We express our gratitude for this valuable opportunity to refine our manuscript. The comprehensive and constructive feedback provided by the reviewers is greatly appreciated. Nevertheless, we have identified some misinterpretations or inaccuracies in the reviewer’s findings. We provide our further clarification as follows.

  1. There could be some “mushy” in the high-resolution images in Figure 3. (Meta&R4) The “mushy” appearance of the vessels could be attributed to the window width and window position under the lung window. However, this effect is precisely what we aim to showcase in this paper: the image enhancement techniques we employ are capable of highlighting and modeling this structural information. Moreover, the topology preservation technique can effectively preserve and recover these features in the resulting super-resolution images.

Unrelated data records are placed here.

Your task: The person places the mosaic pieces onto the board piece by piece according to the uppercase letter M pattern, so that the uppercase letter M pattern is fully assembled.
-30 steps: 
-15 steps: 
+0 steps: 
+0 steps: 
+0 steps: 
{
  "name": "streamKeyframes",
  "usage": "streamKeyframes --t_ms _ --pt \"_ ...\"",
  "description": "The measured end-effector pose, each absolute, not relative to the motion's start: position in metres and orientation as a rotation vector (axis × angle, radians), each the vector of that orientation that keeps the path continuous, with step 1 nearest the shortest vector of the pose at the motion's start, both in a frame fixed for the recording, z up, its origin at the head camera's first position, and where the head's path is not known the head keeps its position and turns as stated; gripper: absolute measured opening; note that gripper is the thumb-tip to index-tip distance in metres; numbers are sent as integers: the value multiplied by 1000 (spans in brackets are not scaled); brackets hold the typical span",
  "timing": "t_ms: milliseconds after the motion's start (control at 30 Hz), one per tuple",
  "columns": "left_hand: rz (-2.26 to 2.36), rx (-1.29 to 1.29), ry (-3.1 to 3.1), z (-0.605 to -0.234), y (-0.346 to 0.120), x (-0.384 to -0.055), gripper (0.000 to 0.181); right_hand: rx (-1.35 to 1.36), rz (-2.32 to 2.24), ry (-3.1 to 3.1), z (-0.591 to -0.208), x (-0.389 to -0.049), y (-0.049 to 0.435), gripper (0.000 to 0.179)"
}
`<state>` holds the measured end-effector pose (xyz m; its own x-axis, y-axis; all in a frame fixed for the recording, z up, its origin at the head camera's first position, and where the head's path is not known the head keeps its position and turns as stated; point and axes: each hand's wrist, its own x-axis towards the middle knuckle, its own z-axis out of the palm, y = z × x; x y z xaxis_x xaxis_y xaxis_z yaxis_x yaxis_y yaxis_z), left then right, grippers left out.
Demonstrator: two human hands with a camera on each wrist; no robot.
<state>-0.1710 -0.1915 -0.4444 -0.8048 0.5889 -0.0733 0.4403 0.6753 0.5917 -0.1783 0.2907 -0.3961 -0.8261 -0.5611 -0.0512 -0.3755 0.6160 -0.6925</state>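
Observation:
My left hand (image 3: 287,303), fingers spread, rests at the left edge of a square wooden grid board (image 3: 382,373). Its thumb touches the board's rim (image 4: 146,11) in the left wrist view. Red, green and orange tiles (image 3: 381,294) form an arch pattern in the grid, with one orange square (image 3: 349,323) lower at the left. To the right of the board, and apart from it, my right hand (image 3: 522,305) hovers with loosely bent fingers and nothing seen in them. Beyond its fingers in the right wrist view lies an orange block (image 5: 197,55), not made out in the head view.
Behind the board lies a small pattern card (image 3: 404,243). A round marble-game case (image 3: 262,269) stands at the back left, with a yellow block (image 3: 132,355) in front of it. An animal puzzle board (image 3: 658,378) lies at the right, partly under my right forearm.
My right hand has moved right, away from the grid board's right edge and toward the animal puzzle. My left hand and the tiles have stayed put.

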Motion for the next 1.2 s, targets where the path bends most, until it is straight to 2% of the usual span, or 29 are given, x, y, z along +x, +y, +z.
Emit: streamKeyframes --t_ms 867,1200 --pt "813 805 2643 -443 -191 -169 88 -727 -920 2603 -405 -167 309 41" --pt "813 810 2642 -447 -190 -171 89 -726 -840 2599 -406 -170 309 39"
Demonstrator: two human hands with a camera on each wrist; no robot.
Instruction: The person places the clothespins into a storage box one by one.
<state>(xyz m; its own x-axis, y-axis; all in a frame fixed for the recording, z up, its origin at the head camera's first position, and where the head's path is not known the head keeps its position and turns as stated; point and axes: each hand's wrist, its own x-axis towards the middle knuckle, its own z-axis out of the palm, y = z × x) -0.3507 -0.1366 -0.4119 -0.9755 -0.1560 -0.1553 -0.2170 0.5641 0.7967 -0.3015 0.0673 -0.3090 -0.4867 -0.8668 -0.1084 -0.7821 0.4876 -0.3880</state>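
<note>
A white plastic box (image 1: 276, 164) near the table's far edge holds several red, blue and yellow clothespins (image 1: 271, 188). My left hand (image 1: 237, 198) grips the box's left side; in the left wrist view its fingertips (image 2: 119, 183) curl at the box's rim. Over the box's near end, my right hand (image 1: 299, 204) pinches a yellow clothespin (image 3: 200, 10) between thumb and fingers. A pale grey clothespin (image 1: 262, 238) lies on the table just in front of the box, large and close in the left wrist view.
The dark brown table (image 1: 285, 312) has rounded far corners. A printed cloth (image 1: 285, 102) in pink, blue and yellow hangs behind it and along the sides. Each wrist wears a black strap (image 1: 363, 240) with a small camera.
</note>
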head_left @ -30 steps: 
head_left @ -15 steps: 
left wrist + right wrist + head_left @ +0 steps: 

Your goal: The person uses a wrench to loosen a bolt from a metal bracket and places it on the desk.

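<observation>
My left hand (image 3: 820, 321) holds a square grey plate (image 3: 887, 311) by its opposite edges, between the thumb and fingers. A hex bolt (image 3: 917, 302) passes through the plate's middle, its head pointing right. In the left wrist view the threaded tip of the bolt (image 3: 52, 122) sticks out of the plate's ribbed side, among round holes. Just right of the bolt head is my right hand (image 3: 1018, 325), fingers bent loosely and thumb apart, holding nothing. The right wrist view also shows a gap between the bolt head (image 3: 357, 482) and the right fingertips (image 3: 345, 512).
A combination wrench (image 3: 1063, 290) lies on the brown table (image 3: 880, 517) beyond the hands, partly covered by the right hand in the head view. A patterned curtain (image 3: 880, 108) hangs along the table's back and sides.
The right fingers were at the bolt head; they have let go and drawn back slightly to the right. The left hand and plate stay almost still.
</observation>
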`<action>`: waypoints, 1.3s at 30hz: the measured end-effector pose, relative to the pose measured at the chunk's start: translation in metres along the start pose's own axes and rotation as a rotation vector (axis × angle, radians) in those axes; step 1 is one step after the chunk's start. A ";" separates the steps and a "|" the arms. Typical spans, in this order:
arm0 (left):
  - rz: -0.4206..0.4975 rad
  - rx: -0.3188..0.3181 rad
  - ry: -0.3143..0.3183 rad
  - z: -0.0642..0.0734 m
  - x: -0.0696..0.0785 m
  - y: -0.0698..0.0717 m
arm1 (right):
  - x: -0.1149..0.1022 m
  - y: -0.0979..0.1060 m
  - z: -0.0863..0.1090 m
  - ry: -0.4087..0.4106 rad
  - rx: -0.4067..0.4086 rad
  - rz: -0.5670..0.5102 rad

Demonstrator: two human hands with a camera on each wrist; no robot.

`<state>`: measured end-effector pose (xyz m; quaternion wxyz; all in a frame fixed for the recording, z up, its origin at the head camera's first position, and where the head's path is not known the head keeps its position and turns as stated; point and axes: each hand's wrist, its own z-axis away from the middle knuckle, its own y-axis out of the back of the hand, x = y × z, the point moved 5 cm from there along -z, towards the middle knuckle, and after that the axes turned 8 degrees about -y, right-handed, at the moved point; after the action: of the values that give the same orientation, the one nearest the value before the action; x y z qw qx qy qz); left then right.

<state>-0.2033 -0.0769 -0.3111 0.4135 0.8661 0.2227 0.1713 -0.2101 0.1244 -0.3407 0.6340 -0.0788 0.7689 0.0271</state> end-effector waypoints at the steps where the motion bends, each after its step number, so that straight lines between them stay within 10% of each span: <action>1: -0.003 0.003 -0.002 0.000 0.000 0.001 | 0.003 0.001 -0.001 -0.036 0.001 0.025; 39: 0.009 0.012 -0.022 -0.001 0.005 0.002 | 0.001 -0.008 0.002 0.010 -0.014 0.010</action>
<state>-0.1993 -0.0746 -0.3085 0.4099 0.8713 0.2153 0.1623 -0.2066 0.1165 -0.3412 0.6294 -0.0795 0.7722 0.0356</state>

  2. The paper should provide more explanation regarding the performance of high-level tasks on super-resolved CT scans: (Meta&R4&R5) We would like to emphasize that we conducted a very detailed analysis of the results, including a thorough comparison of the different algorithms and an investigation into the reasons for the outliers. However, due to space constraints, we could not include all of these aspects in the article. We note that the SR technique has the capability of denoising images. Specifically, for some methods such as the trivial UNet, denoising can reduce the uncertainty and spatial anisotropy of the image, thereby improving the performance of the task [1]. [1] Dong Z, He Y, Qi X, et al. MNet: Rethinking 2D/3D networks for anisotropic medical image segmentation[J]. IJCAI 2022

  3. Different colors are not explained in Figure 3. We have provided clear instructions for the contents of the figures. Specifically, Figure 3 presents two examples of the super-resolution results, and the two colors represent these two examples, respectively. The restored images are displayed in the first and third rows, while the structural features are presented in the second and fourth rows.